Source: Scottish Bridge by Judit Bermudez Morte
Königsberg Bridge. The town of Königsberg (now Kaliningrad) is in Russia. Königsberg had seven bridges joining the two sides of the river and also an island and a peninsula. (Source: Gates, Les Bill. "Activity: The Seven Bridges of Königsberg" Math Is Fun. Ed. Rod Pierce. 24 Jan 2014. 12 Apr 2016 http://www.mathsisfun.com/activity/seven-bridges-konigsberg.html) This is also the source for the following three images.)
Mathematician Leonhard Euler was asked if it was possible to walk through Königsberg, visit each part, and cross each bridge only once. (You can visit city "parts" more than once.)
In order to made the problem easier, we use Graph Theory. First we simplify the picture, labeling each part of town with a capital letter (A, B, C, and D) and each bridge with a lower case letter (p, q, r, s, t, u, v):
Otay! Now grab a stylus and get walking. Let's try the path A-p-C-r-B-s-C-q-A-u-D-v-B oh crap, we would have to cross bridge r or s or v to get to bridge t. Try a few more routes and you'll get the feeling such a walk is not possible. That is correct. Why not?

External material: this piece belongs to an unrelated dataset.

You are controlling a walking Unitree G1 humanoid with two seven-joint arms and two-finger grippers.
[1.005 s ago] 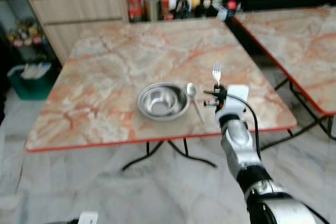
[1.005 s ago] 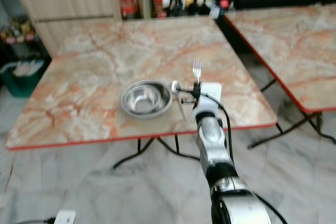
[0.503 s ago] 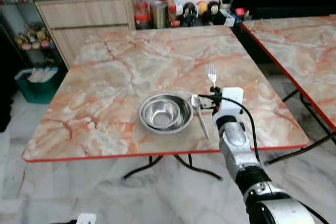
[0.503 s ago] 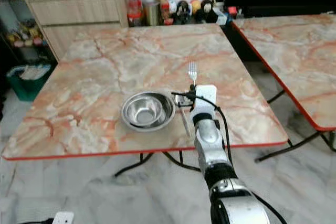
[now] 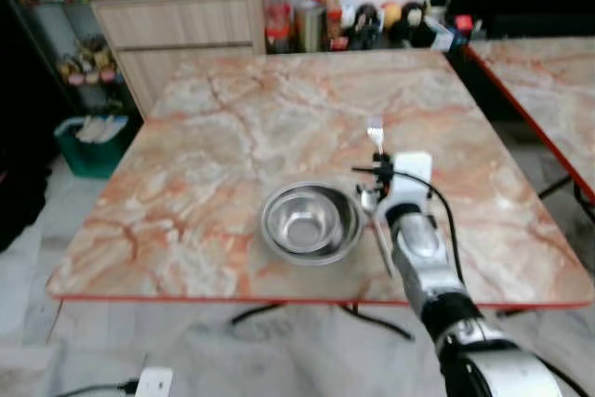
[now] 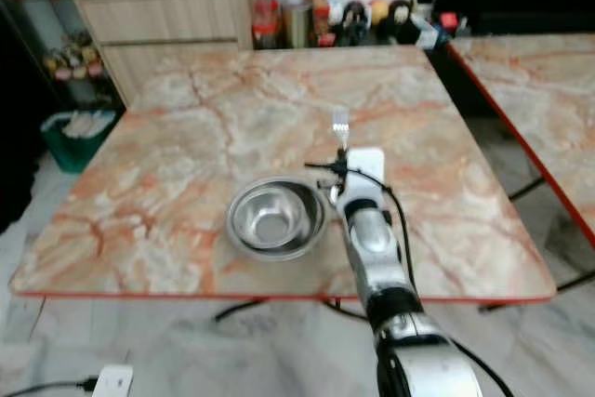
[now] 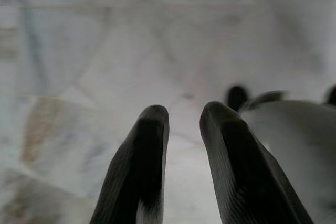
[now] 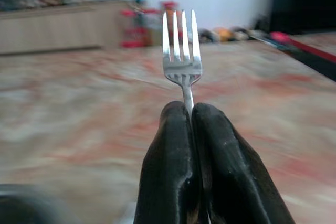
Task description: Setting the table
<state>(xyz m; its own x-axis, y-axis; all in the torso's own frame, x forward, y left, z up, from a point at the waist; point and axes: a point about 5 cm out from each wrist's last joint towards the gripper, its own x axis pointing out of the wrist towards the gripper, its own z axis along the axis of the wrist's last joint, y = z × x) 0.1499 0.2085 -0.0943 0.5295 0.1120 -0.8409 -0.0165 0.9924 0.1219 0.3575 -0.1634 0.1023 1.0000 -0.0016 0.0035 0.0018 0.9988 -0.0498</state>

Let's change the picture a bit more, representing each part of the city with a dot (called a vertex in graph theory) and each bridge with a line (called an edge in graph theory). The resulting picture is called a graph. A path that passes through each edge (bridge) exactly once is an Euler path.
It looks like a pair of dropped ice-cream cones, doesn't it? This problem would be much easier if the bridges labeled q, s, and t disappeared. Then we could merrily go in a simple circle A-p-C-r-B-v-D-u- and be back at A. Done and done. Or add another bridge, say bridge w between B and C. Then our first attempt could be completed as: A-p-C-r-B-s-C-q-A-u-D-v-B-w-C-t.
Now let me throw another graph theory definition at you: the degree of a vertex (dot) is the number of edges next to that vertex. Since A is next to bridges p, q, and u, its degree is 3 or d(A)=3. Similarly, d(B)=3, d(C)=5, and d(D)=3.
If we took away bridges p, q, and t, the degrees would be d(A)=2, d(B)=2, d(C)=4, and d(D)=2.
So does the Euler path only exist if the degrees are all even? Not quite.
If we added our bridge w between B and C, the degrees would be d(A)=3, d(B)=4, d(C)=6, and d(D)=3, and our Euler path (A-p-C-r-B-s-C-q-A-u-D-v-B-w-C-t) does exist.
So what's up? The solution is this: A graph has an Euler path if there are no vertices with an odd degree or two vertices with an odd degree.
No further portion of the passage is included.